Also in this blog, I will strictly avoid any appeals in explanation to theism and discussions about the supernatural. Instead, I intend to outline some of my ideas about intelligent design that are anchored in the actions of nature and of physiology alone, particularly as they are vested in the feature that I call natural intelligence. This inquiry will run the full gamut of seeking intelligence at play at the molecular and genetic levels (in DNA and control genes) up through the work of intelligence exhibited in complex actions and functions of brains. Even inanimate statistical processes (such as the population forces at work in the domestication of species by humans and animals) are candidates for the term intelligent action. I will exhibit Homo sapiens as showing signs of domestication (defined as the selective, accumulative effects of intelligence, manipulation and curtailing of environmental influences, and control by culture) more than from natural selection. I attribute reduction in cranial size, reduction in sexual dimorphism, preponderance of gracile morphological features, and enhanced hand-thumb dexterity to artificial selection, i.e., ultimately, to natural intelligence or naturalistic intelligent design.
I will not, however, attempt to resolve any single matter once and for all--and especially as concerns the highly ambitious (and what I consider scientifically presumptuous) goal of determining ultimate origins or first causes. Instead, I will leave that to the philosophers, theologians, and cosmologists. I will primarily be looking for the forces and events at work that provided impetus or catalyst to biological, neurological, and cultural progression upward in complexity--from the smallest of functions and organisms all the way up to smartest.
NOTES: Consult the web pages below for references by writers mentioned above to the term and/or subject content of "naturalistic intelligent design":
Warren Bergerson at http://www.iscid.org/boards/ubb-get_topic-f-6-t-000368.html
Glenn Shrom at http://austringer.net/wp/index.php/2009/02/22/origins-of-intelligent-design-again/
Chris Cogan at http://groups.yahoo.com/group/theevolutiondeceit/message/7486 and at http://groups.yahoo.com/group/creationevolutiondebate/message/39811
Bill Schultz at www.infidels.org/library/modern/bill_schultz/crsc.html
Also, see more from CJYman at http://cjyman.blogspot.com/2008/02/sum-it-all-up.html
The need for naturalistic intelligent design models seems rather obvious: Modern science has practically ignored discussions of intelligence as a factor in cause.

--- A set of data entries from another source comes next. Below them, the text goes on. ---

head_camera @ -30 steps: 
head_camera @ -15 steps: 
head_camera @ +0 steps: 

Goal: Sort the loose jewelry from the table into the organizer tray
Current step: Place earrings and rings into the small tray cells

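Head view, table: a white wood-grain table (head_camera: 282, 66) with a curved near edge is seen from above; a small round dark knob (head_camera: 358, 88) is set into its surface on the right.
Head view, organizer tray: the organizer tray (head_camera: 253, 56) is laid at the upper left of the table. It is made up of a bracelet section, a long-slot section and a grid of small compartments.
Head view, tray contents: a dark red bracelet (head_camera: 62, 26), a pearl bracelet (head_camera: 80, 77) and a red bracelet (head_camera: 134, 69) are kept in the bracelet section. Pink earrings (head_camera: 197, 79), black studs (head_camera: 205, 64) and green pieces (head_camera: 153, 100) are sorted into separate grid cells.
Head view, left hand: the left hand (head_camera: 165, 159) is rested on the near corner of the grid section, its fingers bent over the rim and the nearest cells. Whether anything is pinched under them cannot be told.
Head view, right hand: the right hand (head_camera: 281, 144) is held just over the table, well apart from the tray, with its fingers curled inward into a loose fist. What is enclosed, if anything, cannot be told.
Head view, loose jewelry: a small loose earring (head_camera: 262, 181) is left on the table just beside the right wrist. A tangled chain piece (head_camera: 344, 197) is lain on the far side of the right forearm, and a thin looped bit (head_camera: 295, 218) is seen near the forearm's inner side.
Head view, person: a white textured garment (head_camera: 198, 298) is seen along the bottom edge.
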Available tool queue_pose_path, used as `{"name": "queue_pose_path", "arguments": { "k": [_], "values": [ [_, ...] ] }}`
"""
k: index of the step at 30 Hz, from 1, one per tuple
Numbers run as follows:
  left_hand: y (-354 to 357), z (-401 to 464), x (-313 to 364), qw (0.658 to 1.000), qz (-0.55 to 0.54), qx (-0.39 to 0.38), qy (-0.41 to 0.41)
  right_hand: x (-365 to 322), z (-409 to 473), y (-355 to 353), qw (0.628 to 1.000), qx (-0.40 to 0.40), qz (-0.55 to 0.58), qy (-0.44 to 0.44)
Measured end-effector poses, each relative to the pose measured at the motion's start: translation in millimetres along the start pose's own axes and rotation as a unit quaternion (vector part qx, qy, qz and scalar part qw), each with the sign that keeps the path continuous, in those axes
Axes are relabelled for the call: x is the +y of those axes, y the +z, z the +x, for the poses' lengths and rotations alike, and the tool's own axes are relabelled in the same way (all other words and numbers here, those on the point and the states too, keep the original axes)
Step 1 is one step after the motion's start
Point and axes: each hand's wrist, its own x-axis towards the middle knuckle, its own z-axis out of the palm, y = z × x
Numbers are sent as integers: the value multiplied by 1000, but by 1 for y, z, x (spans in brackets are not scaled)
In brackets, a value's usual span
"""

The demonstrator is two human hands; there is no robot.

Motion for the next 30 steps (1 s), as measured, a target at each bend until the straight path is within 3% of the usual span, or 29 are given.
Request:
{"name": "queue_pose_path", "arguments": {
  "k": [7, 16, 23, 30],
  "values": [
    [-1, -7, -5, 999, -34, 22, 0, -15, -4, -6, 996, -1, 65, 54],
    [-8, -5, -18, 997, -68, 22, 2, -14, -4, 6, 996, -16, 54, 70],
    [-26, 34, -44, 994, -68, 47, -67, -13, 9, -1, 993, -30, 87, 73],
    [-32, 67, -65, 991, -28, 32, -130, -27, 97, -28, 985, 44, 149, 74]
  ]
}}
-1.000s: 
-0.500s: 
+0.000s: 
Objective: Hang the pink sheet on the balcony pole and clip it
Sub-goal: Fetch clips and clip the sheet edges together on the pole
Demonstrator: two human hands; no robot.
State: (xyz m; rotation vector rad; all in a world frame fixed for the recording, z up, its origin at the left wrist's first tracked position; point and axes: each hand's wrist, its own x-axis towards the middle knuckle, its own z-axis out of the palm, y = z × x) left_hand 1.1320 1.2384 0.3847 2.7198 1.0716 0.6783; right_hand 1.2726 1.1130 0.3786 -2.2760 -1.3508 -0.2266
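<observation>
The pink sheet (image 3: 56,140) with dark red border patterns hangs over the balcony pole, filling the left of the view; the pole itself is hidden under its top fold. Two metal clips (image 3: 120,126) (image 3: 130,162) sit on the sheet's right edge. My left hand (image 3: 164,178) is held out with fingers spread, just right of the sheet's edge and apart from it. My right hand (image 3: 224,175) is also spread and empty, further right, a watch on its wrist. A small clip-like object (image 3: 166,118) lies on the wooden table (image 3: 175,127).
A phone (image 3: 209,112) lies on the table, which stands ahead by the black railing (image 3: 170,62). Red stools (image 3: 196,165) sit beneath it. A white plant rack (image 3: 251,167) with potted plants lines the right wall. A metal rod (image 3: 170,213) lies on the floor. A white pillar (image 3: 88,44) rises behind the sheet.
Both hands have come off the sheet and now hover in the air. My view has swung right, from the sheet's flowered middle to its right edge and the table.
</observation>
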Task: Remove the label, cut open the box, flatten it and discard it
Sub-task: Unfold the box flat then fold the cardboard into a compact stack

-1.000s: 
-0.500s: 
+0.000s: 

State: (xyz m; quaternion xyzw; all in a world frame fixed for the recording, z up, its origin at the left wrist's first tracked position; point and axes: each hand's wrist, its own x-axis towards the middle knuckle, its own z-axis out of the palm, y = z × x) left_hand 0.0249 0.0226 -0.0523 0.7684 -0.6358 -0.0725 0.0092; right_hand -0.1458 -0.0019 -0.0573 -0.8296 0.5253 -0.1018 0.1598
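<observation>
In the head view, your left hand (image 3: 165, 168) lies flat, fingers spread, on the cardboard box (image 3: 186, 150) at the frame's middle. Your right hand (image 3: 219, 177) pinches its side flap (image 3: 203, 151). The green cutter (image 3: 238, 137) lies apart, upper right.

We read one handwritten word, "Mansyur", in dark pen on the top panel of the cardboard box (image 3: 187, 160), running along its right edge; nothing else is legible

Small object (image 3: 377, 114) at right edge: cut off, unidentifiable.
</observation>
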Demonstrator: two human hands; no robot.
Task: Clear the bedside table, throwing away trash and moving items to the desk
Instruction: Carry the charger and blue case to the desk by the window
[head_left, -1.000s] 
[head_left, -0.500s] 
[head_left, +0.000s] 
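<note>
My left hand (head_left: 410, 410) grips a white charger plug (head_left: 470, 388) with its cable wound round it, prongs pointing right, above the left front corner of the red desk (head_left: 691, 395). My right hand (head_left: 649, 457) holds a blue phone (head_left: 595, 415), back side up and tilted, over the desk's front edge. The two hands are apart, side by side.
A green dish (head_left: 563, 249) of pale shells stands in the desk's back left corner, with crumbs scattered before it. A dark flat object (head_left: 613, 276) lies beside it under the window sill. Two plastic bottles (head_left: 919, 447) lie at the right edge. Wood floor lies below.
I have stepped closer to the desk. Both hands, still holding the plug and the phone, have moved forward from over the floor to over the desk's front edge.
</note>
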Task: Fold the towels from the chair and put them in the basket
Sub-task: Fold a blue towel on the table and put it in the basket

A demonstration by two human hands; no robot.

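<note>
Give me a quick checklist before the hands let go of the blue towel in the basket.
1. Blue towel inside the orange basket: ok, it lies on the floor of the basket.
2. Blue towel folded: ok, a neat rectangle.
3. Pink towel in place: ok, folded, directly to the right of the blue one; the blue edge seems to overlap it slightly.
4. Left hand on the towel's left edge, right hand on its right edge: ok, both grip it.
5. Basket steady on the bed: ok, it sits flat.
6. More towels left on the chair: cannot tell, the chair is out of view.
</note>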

Many research investigations and explanations work around factors involving high levels of integration, instead atomizing and mechanizing processes along the way. Science here tends to favor parsimony, and this approach could be overly reductionistic as a result. Loving naturalism does not require one to be in bed with parsimony or fascinated by particle physics or mechanical representation. In some scientific fields, a tabu exists on using input-output processed activity in explanations, and this is very evident in studies of origins. Probably, origin studies have atomized their explanations in order to avoid the high levels of integration that consider functional, systemic activity or the processing of sensory input/outputs as a cause in genetic change. Consequently, they avoid tests that could investigate cause to avoid getting involved with detailed explanations, focusing instead on probabilities or general qualitative processes. It turns some of their explanations into descriptive statistical statements, and others of them into nonempirical esoteric propositions. Empirical testing lies in the middle ground between the two, and is usually missing. Naturalistic intelligent design seeks to correct this, to judiciously put back into scientific investigation some of what has been imprudently deleted or just merely ignored.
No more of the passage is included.